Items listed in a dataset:
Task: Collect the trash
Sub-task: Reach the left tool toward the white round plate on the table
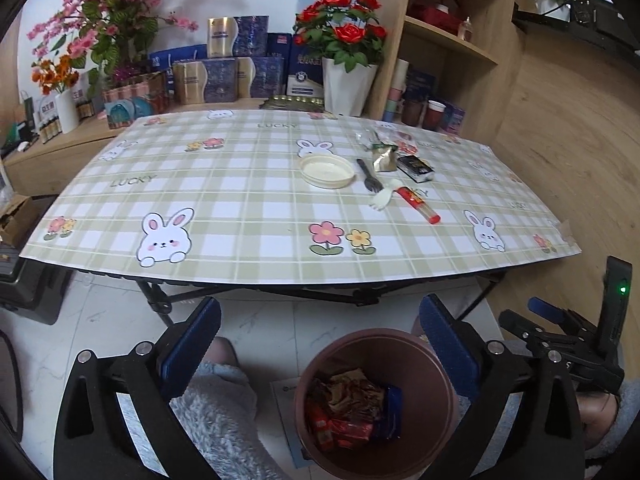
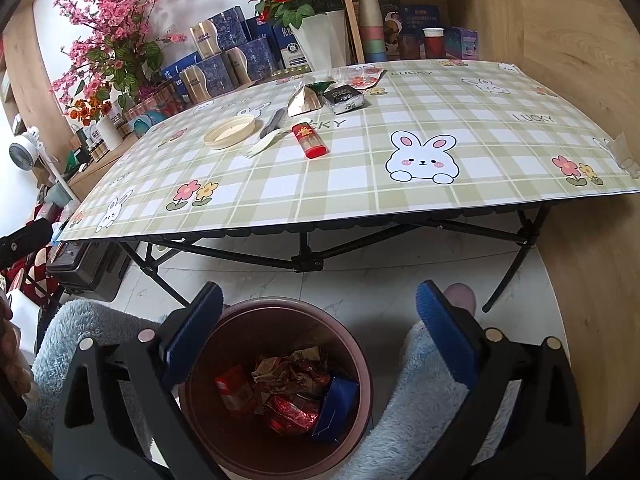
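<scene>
Far ahead of both wide-open, empty grippers, left (image 1: 320, 344) and right (image 2: 320, 330), the thin white plastic fork (image 2: 262, 145) might slip when pinched.

White marble floor (image 1: 280, 328), wooden shelving (image 1: 448, 36).

Both wrist cameras look out from low in front of the folding table (image 1: 280, 208), facing forward along their own blue-padded fingers toward the shelves and flowers behind it. The left view sits left of the brown bin (image 1: 376, 400), which lies low and right of centre between its fingers; the right gripper (image 1: 560, 320) shows at its right edge. The right view stands further right, the bin (image 2: 276, 384) below and left. Both share the tabletop litter, the red roses (image 1: 344, 28) and the bin.
</scene>
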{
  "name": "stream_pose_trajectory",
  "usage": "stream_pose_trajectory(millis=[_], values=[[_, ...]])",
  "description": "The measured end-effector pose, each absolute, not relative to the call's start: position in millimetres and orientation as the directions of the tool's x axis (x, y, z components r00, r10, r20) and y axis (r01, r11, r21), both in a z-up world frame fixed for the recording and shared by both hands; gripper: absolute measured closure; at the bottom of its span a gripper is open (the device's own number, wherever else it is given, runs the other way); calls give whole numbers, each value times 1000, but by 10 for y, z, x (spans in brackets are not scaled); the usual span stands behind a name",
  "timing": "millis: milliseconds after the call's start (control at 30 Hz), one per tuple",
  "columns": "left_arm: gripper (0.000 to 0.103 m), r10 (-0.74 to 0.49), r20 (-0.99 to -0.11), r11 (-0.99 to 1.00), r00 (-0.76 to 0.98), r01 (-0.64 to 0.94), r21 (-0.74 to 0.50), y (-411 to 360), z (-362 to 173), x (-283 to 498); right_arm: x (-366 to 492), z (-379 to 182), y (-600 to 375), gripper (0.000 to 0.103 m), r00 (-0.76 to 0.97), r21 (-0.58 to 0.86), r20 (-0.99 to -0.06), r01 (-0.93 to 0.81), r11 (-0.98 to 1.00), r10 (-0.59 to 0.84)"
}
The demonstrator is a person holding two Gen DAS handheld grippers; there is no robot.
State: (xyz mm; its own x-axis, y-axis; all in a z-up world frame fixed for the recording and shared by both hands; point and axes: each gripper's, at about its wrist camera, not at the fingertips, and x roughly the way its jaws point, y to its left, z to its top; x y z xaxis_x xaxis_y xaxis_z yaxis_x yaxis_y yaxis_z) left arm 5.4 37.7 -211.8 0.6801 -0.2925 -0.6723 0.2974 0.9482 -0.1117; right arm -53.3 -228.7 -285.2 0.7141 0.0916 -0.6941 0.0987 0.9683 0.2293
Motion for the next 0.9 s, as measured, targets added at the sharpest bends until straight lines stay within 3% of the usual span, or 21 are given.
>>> stream_pose_trajectory(millis=[667, 900], values=[[6, -236, -668, 970, 706, 206, -125, 558, -2173, 130, -511, -2857, -2250, 7, 708, 220, -700, 88, 972, 94], [6, -184, -676, 981, 713, 179, -78, 560, -2217, 144, -500, -2875, -2237, 7, 703, 216, -705, 84, 973, 95]])
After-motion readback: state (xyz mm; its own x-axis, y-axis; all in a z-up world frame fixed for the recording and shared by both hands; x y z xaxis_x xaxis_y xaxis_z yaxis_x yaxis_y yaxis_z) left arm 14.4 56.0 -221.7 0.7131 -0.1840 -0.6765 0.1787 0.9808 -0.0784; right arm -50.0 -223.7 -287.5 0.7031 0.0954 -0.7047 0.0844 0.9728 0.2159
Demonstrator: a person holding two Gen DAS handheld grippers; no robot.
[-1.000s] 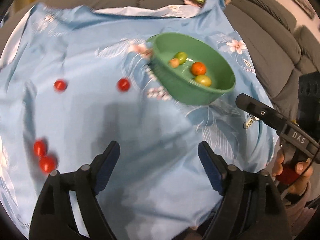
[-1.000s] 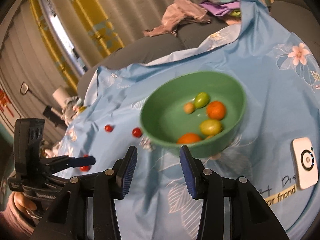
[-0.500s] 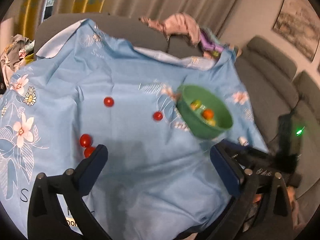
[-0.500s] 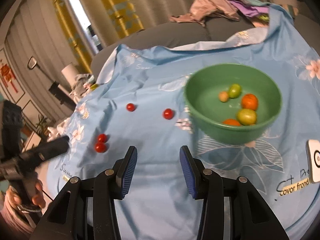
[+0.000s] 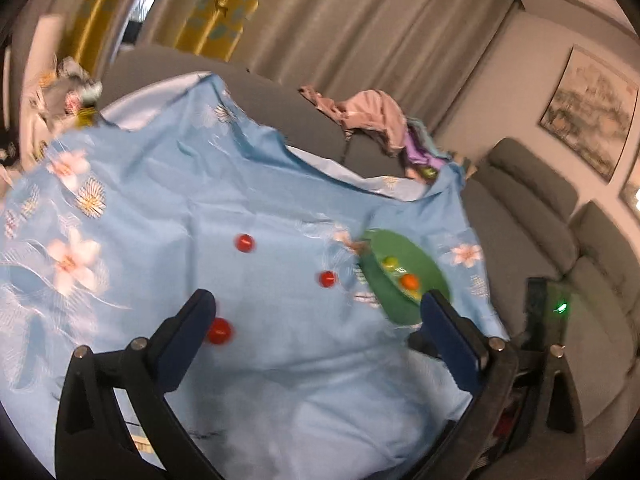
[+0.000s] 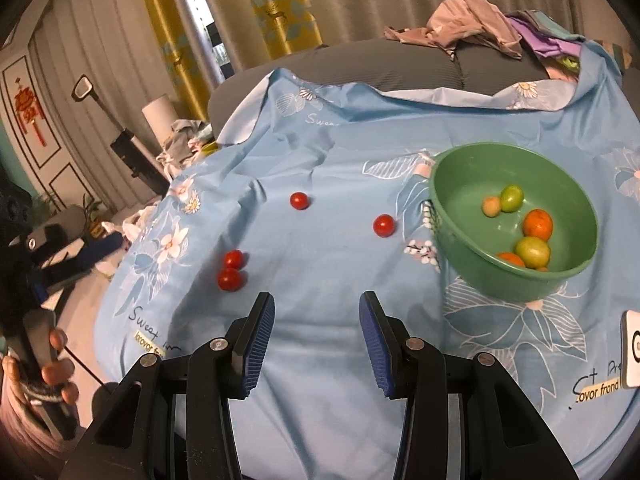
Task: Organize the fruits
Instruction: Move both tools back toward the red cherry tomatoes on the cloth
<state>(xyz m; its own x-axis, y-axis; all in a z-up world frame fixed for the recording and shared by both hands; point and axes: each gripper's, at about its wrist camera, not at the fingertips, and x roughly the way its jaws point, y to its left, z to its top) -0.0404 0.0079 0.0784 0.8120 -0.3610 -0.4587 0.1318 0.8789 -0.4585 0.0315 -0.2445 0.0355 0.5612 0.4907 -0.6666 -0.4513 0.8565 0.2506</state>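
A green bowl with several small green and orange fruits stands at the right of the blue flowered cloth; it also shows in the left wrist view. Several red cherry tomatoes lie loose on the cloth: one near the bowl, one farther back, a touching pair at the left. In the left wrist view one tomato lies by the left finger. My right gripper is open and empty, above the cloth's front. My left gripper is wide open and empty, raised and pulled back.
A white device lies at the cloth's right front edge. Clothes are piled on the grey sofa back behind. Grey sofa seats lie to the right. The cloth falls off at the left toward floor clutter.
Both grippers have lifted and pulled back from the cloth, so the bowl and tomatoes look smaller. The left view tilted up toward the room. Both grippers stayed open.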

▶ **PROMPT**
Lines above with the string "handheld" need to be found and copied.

▶ **OUTPUT BELOW**
The demonstrator is a person holding two Gen DAS handheld grippers; there is no robot.
Demonstrator: a person holding two Gen DAS handheld grippers; no robot.

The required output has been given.